Bench planes are the everyday workhorses of the hand plane family. Some are used to gradually reduce and straighten the pieces of a woodworking project to the correct dimensions, and others to smooth the surfaces of the wood, giving it a final finish.They are called bench planes because they are most often used at a woodworking bench rather than on site.
Bench planes are often used in the order in which they are listed below, after the scrub plane has reduced the workpiece to something approaching its required dimensions.
They are normally used along the grain of the wood . . .
. . . but are sometimes also employed in cutting end grain.

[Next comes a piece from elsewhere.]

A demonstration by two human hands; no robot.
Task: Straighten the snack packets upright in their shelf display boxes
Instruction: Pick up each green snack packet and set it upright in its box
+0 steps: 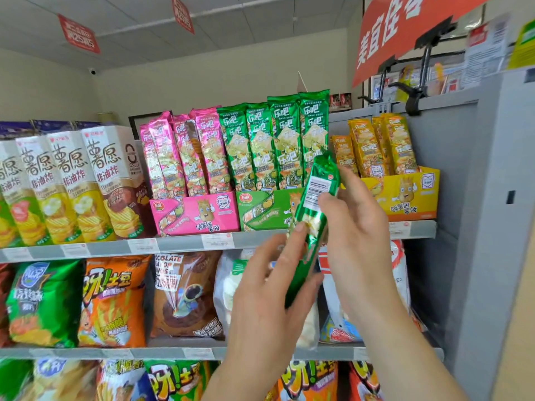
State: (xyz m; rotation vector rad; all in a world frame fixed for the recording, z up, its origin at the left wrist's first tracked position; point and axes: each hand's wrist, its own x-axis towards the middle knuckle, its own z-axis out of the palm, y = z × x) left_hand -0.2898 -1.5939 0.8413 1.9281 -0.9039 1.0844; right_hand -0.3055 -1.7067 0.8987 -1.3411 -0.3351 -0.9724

For every metal bench plane, there is a wooden equivalent, although the way the blade is secured and adjusted is usually different.
There are four basic types of bench plane, with metal and wooden equivalents of each.
Used in the order in which they are listed below, they progressively take a piece of wood from a basic state through to a smooth piece sized perfectly to fit into the particular project.
Jack planes
Jack planes are used to further reduce and straighten a piece of wood, usually after it has been through a jointer and/or a thicknesser – two electrically-powered machines used in the initial preparation of wood – or has been roughly sized by a scrub plane.
They are general-purpose bench planes and so can also be used for truing (levelling faces and edges and ensuring they are “square” with each other) and the initial smoothing of the wood’s surface.
Fore planes
The fore plane is sized mid-way between the jack and the jointer and is designed to further true (straighten and square) the wood’s surface after the scrub plane and jack plane have sized and initially trued it.
Jointer planes
The jointer is the longest bench plane. It has a dual role: stock removal (reducing the size of the wood) and accurately truing up long edges or levelling wide boards.
Smoothing planes
The smoother is often the last plane used on the wood’s surface. When set up and used properly, the finish it gives is far superior to that made by sandpaper.
Iron clamping and adjustment
The irons of most metal bench planes are clamped and adjusted by a system initially developed by Leonard Bailey in the United States in the mid-1800s, and later refined by the U.S. tool manufacturer, Stanley Works.
The wooden versions generally have a much simpler method of iron clamping and adjustment. A wooden wedge secures the iron and its depth and alignment across the sole of the plane is achieved by the rudimentary means of hitting the iron on the top or side with a hammer.
However, low-angle bench planes have increased in popularity and do have advantages – mouth adjustment is much easier than with a standard bench plane, and because they are bevel-up, a set of irons honed at different cutting angles makes the plane capable of a wide range of jobs.